### Work item
Without reproducing any image, print the listing below exactly.

Supplied data below:

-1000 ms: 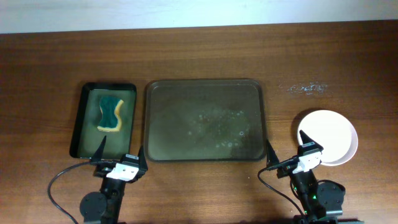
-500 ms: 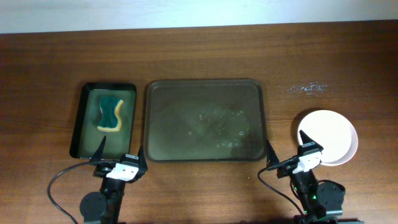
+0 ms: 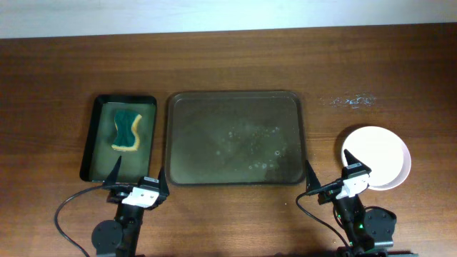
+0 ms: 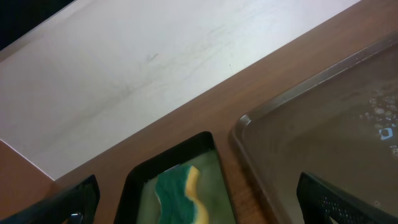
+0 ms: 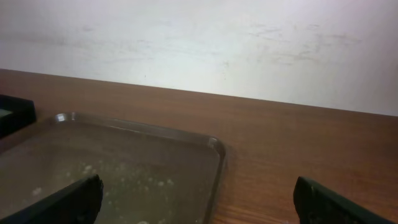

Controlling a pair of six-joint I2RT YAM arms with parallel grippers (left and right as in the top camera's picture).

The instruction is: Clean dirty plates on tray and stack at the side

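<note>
The large brown-grey tray (image 3: 178, 143) lies mid-table with only foam specks and water on it, no plates. It also shows in the left wrist view (image 4: 323, 118) and the right wrist view (image 5: 124, 162). White plates (image 3: 382, 153) sit stacked on the table at the right; how many I cannot tell. My left gripper (image 3: 138, 178) is open and empty at the front edge, below the narrow tray. My right gripper (image 3: 332, 175) is open and empty, its right finger over the plates' near rim. In the wrist views the left jaws (image 4: 199, 205) and right jaws (image 5: 199, 202) are spread wide.
A narrow black tray (image 3: 91, 143) with a green inside stands left of the big tray and holds a green-and-yellow sponge (image 3: 127, 130); the sponge also shows in the left wrist view (image 4: 180, 196). White specks (image 3: 351, 101) mark the table at the right back.
</note>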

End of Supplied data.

### Solution to the exercise
-1000 ms: 
-500 ms: 
+0 ms: 
+0 ms: 
+0 ms: 

Controlling a pair of six-joint I2RT YAM arms with parallel grippers (left and right as in the top camera's picture).

The instruction is: Clean dirty plates on tray and stack at the side

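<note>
The large brown-grey tray (image 3: 178, 143) lies mid-table with only foam specks and water on it, no plates. It also shows in the left wrist view (image 4: 323, 118) and the right wrist view (image 5: 124, 162). White plates (image 3: 382, 153) sit stacked on the table at the right; how many I cannot tell. My left gripper (image 3: 138, 178) is open and empty at the front edge, below the narrow tray. My right gripper (image 3: 332, 175) is open and empty, its right finger over the plates' near rim. In the wrist views the left jaws (image 4: 199, 205) and right jaws (image 5: 199, 202) are spread wide.
A narrow black tray (image 3: 91, 143) with a green inside stands left of the big tray and holds a green-and-yellow sponge (image 3: 127, 130); the sponge also shows in the left wrist view (image 4: 180, 196). White specks (image 3: 351, 101) mark the table at the right back.
</note>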

This completes the required output.